The expected output is a copy of every line in the records with the string "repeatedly".

BEGIN

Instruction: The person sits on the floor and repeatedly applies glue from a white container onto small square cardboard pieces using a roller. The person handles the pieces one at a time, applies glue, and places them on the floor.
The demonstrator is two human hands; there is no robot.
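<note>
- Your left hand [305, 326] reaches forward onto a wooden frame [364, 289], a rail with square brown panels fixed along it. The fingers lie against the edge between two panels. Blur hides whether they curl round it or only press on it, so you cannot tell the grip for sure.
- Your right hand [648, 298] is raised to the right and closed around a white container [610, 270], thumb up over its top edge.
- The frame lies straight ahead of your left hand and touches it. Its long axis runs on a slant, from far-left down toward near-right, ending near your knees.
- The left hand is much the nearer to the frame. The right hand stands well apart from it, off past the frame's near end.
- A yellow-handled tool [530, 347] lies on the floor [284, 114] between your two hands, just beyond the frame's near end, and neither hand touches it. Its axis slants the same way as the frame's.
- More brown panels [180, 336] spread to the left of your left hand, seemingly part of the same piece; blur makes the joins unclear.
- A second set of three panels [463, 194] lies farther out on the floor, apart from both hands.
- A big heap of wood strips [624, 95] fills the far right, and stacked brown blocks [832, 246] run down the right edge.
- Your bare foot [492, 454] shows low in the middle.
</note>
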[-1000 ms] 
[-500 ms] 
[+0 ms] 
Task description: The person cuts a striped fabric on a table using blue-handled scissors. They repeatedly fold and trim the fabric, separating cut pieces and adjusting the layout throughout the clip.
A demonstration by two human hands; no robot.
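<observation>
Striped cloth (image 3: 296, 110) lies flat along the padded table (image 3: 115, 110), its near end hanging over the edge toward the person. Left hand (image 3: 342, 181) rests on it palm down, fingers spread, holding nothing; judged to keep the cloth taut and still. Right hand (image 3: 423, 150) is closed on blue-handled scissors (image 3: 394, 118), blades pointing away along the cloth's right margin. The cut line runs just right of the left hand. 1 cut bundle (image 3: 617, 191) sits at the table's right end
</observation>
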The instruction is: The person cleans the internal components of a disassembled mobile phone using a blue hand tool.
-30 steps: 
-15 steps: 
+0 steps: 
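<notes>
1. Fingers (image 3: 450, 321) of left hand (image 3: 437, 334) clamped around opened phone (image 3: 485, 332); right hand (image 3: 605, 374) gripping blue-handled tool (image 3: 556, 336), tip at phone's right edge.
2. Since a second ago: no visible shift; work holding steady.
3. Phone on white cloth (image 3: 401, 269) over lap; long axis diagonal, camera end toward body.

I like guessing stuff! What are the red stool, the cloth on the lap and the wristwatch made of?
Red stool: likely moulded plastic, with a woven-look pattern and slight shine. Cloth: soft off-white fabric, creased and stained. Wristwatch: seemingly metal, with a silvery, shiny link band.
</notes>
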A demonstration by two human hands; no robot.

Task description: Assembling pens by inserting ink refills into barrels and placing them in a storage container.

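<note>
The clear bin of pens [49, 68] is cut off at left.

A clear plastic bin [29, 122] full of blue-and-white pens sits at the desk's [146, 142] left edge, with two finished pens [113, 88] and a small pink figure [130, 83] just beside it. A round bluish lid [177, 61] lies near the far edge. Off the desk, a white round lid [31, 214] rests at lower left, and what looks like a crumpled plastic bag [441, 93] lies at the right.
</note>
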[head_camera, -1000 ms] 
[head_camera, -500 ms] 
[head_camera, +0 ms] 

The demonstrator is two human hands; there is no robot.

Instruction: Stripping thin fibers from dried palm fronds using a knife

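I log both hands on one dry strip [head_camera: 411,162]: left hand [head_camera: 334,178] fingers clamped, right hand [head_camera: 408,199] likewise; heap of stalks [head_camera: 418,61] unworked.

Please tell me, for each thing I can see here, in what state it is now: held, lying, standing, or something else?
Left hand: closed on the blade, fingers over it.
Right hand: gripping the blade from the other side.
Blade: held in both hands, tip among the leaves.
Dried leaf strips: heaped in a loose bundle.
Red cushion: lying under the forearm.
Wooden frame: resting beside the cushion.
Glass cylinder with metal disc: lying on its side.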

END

=== Problem solution ===
Instruction: The person sits on the floor and repeatedly applies glue from a white container onto small square cardboard pieces using a roller. The person handles the pieces one at a time, applies glue, and places them on the floor.
Task description: The person cuts a striped fabric on a table using blue-handled scissors. They repeatedly fold and trim the fabric, separating cut pieces and adjusting the layout throughout the clip.

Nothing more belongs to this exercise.